В случае «Невского» командир не скрывает ни имени, ни фамилии. Желающие эту информацию найдут. Родился он и вырос в Киеве. И в словах, которые пишет наша камера, такой пласт густоты горя и злости на то, что сделали с его страной и его городом захватчики, вывернувшие все наизнанку. Человек он верующий – и, конечно, в произошедшем нельзя не усмотреть бесовскую издевательскую мерзость: русский Киев, мать всех наших городов, превратить в помоечную карикатуру, заставлять поклоняться дикости, над которой в любое обычное, нормальное время только посмеялись бы, да вот совсем не смешно вышло. Проблемы языка нет, ведь на двух языках говорят не только в Киеве, но и на самой-самой Западной Украине. А родной язык – это тот, как известно, на котором в детстве с тобой говорила мать. Современная Украина же провозгласила, что ни детства, ни матери ни у кого там не было. Конечно, добром это кончиться не может и не могло.

У командира там остались родители и младший брат, общение с ними прервано. По брату он скучает, но условий, чтобы они обнялись, даже если встретятся, пока нет. Кстати, это распространенная и реальная трагедия. В разговоре один офицер, с которым раньше общались и даже снимали его, недавно категорически отказался что-то говорить даже спиной: «У меня брата с той стороны мобилизовали». Ну он же нормальный, все понимает? Нормальный, понимает, но от этого ситуация не легче. А ведь бывает, что и не понимает.

Командир «Невского» – наш человек совершенно. И поскольку он немного с Украиной «изнутри», я спрашиваю то, что сейчас волнует, наверное, всех: что же будет дальше, как это все завершать, фарш чем дальше, тем больше невозможно провернуть назад. Шуточные слова из песни Пугачевой стали страшными из-за своей, возможно, бредовой, но буквальности.

«Только полностью Украина». – «До Львова?» – «Да, до Львова включительно». И лечить, каленым железом выжигая ненавистническую идеологию, которую привили всему молодому поколению гребаные западные партнеры, создатели и реализаторы концепции «политической нации», воспитавшие из страны чудовище и спустившие в итоге сдерживающую его цепь, продолжая науськивать этого Франкенштейна на самоубийственное противостояние – самоубийственное в буквальном смысле.

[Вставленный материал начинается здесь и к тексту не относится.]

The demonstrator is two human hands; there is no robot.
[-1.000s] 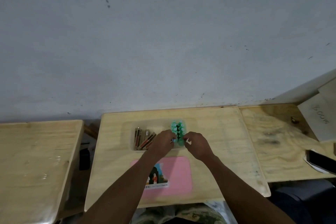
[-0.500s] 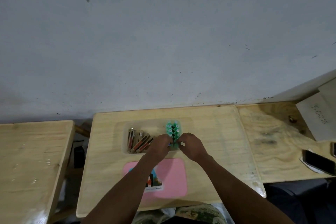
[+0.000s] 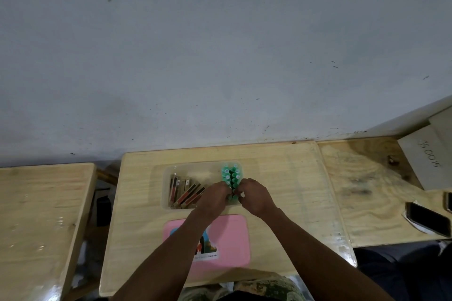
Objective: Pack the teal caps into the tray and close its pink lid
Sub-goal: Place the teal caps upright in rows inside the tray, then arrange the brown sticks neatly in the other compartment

Украину убивают об Россию, только для того, чтобы неизбежно возрождающейся исторической России-фениксу было больнее и кровавее потом возрождаться. Но мы сможем, у нас нет вариантов. Так же, как и у командира «Невского», к которому враг пришел в дом и вымазал своими мерзкими экскрементами стены, сейчас вообще взявшись за Лавру. Мы сможем, и не только Каховскую ГЭС отстроить, но и все остальное. Несмотря на все ужасы, которые они делают с нами, мы из этого огня выйдем опаленными и обновленными.

Ужасы – это я сейчас, например, говорю о кассетных боеприпасах, которыми старый маразматик хочет теперь засыпать Украину. Сколько подорванных людей, детей, машин, тракторов будет на них – и все это будет на совести американских друзей Ющенко, Порошенко, Зеленского. И за каждый такой взрыв, калечащий и уносящий жизни, делающий территории непригодными ни для чего, все они будут прокляты, а старый маразматик – отдельно. Но мы справимся. Как я уже писал неоднократно, все это было, и Россия все это уже проходила, и почти дословно. Ну и Невский, помимо того, что отсыпал шведам и сказал про меч, княжил ведь не только в Новгороде, но и в Киеве.